--- DATASET EXCERPT Enclosed Below ---
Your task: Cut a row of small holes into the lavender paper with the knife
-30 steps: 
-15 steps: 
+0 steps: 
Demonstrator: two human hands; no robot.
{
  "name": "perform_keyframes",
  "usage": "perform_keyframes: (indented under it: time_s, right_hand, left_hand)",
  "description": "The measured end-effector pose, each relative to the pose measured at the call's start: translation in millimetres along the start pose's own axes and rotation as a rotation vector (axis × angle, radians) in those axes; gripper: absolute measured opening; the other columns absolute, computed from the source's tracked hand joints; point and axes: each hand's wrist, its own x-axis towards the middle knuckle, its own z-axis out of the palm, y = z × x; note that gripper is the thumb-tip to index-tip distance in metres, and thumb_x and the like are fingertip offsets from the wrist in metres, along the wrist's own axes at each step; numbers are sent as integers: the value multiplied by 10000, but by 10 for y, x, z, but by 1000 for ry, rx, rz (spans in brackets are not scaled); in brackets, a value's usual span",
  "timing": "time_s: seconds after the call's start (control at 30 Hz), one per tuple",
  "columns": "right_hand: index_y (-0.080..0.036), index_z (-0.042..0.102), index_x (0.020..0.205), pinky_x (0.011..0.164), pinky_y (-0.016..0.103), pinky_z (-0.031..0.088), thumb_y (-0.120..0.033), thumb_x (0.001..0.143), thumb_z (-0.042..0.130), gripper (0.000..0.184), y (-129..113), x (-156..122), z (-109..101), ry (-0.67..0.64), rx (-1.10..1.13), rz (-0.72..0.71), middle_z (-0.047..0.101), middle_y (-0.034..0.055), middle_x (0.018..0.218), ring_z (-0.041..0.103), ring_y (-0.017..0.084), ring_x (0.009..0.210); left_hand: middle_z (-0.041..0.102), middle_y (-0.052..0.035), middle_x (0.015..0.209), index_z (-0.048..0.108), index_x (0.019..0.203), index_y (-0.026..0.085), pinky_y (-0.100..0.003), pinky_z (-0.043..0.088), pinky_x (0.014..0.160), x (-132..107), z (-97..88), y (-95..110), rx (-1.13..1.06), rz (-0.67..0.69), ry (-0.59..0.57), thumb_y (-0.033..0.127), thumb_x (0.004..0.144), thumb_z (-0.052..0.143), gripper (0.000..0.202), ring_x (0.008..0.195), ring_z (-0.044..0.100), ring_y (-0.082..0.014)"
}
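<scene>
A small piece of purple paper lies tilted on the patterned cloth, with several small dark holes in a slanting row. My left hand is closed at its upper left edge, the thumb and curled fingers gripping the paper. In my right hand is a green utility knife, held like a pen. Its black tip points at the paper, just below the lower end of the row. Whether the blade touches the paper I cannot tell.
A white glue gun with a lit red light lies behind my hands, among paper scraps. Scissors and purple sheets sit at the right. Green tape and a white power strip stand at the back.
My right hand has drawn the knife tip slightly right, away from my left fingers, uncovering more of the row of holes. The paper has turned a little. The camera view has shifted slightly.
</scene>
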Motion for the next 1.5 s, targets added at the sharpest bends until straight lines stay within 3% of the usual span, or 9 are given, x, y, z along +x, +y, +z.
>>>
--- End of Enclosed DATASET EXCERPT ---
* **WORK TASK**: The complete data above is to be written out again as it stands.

* **RESPONSE**:
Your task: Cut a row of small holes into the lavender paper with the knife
-30 steps: 
-15 steps: 
+0 steps: 
Demonstrator: two human hands; no robot.
{
  "name": "perform_keyframes",
  "usage": "perform_keyframes: (indented under it: time_s, right_hand, left_hand)",
  "description": "The measured end-effector pose, each relative to the pose measured at the call's start: translation in millimetres along the start pose's own axes and rotation as a rotation vector (axis × angle, radians) in those axes; gripper: absolute measured opening; the other columns absolute, computed from the source's tracked hand joints; point and axes: each hand's wrist, its own x-axis towards the middle knuckle, its own z-axis out of the palm, y = z × x; note that gripper is the thumb-tip to index-tip distance in metres, and thumb_x and the like are fingertip offsets from the wrist in metres, along the wrist's own axes at each step; numbers are sent as integers: the value multiplied by 10000, but by 10 for y, x, z, but by 1000 for ry, rx, rz (spans in brackets are not scaled); in brackets, a value's usual span",
  "timing": "time_s: seconds after the call's start (control at 30 Hz), one per tuple",
  "columns": "right_hand: index_y (-0.080..0.036), index_z (-0.042..0.102), index_x (0.020..0.205), pinky_x (0.011..0.164), pinky_y (-0.016..0.103), pinky_z (-0.031..0.088), thumb_y (-0.120..0.033), thumb_x (0.001..0.143), thumb_z (-0.042..0.130), gripper (0.000..0.184), y (-129..113), x (-156..122), z (-109..101), ry (-0.67..0.64), rx (-1.10..1.13), rz (-0.72..0.71), middle_z (-0.047..0.101), middle_y (-0.034..0.055), middle_x (0.018..0.218), ring_z (-0.041..0.103), ring_y (-0.017..0.084), ring_x (0.009..0.210); left_hand: middle_z (-0.041..0.102), middle_y (-0.052..0.035), middle_x (0.015..0.209), index_z (-0.048..0.108), index_x (0.019..0.203), index_y (-0.026..0.085), pinky_y (-0.100..0.003), pinky_z (-0.043..0.088), pinky_x (0.014..0.160), x (-132..107), z (-97..88), y (-95..110), rx (-1.13..1.06), rz (-0.67..0.69), ry (-0.59..0.57), thumb_y (-0.033..0.127), thumb_x (0.004..0.144), thumb_z (-0.052..0.143), gripper (0.000..0.202), ring_x (0.008..0.195), ring_z (-0.044..0.100), ring_y (-0.082..0.014)"
}
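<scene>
A small piece of purple paper lies tilted on the patterned cloth, with several small dark holes in a slanting row. My left hand is closed at its upper left edge, the thumb and curled fingers gripping the paper. In my right hand is a green utility knife, held like a pen. Its black tip points at the paper, just below the lower end of the row. Whether the blade touches the paper I cannot tell.
A white glue gun with a lit red light lies behind my hands, among paper scraps. Scissors and purple sheets sit at the right. Green tape and a white power strip stand at the back.
My right hand has drawn the knife tip slightly right, away from my left fingers, uncovering more of the row of holes. The paper has turned a little. The camera view has shifted slightly.
</scene>
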Motion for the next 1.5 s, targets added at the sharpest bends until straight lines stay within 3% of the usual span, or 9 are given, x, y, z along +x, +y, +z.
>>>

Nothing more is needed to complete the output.